454 Perception du temps que Frankl résume par l’amère remarque quotidienne : « la journée est enfin terminée ». in V. E. Frankl, El hombre en busca de sentido, op. cit., p. 40.

temps long son personnage, disposition qui souligne encore plus nettement l’intensité du rapport d’identification qu’il lui est donné de développer vis-à-vis de son rôle.

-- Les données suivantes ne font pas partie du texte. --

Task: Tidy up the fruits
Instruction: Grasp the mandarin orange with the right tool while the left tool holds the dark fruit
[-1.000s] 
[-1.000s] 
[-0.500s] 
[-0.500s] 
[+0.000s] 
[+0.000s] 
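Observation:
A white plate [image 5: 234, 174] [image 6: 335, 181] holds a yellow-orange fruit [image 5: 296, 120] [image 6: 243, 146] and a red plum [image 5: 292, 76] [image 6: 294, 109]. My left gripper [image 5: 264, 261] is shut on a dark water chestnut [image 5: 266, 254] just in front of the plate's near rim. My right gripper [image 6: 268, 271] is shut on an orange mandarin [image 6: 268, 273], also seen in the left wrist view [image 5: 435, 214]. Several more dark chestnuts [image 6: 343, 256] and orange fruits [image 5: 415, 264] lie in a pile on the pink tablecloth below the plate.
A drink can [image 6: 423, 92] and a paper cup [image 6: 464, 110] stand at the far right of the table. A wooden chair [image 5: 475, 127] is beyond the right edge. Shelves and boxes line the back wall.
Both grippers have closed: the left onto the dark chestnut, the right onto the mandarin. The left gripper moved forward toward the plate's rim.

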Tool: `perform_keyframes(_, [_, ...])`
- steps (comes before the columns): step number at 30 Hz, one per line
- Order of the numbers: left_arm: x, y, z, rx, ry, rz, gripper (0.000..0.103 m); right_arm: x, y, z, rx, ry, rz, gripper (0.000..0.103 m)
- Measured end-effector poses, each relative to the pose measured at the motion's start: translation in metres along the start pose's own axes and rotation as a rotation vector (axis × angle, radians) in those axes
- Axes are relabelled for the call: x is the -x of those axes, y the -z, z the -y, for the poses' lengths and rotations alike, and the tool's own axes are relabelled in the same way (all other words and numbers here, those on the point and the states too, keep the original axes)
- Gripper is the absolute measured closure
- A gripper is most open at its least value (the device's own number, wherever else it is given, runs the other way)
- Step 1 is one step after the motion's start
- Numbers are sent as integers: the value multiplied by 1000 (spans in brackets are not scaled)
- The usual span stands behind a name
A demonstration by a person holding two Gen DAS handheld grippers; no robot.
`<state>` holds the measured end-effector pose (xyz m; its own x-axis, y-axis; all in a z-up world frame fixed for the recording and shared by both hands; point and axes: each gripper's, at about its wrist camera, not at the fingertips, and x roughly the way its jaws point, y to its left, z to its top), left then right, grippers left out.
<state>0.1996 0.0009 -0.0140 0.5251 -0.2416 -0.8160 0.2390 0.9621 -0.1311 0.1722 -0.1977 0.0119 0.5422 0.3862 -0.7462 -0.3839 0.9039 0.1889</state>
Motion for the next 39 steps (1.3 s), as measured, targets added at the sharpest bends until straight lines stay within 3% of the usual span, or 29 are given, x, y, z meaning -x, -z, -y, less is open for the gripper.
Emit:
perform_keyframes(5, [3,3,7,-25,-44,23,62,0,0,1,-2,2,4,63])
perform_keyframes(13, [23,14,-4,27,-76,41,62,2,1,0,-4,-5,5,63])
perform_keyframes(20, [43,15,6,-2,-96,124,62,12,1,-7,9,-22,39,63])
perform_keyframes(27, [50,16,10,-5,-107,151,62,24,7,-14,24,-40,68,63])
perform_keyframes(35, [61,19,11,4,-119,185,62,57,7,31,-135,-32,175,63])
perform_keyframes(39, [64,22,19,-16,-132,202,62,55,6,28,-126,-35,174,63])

Dans cet univers de la contrainte extrême qui est celui du camp, les détenu·e·s sont aliéné·e·s de leur rapport au temps ; mais si l’individu y a « si peu de temps libre », on peut envisager que le théâtre aide à la récupération de cette « liberté ». En lieu du régime d’existence provisionnelle que s’attache à appliquer le système concentrationnaire, l’activité théâtrale reconfigure l’expérience temporelle, et opère par-là une émancipation profondément efficace sur le plan existentiel. Se ressaisissant par cette opération du rapport à leur présent et à leur futur, les détenus s’émancipent d’une temporalité de l’attente et de l’absurde, marquée par la constante incertitude sur l’avenir (exécution, torture, ou prolongation du processus) ; au sein d’un régime marqué par l’incertitude quant l’avenir et au cours de la vie, le théâtre propose un affranchissement de la mort, et se réapproprie la définition du sens du temps – temps pour créer, temps pour jouer, temps à occuper et à investir de fiction.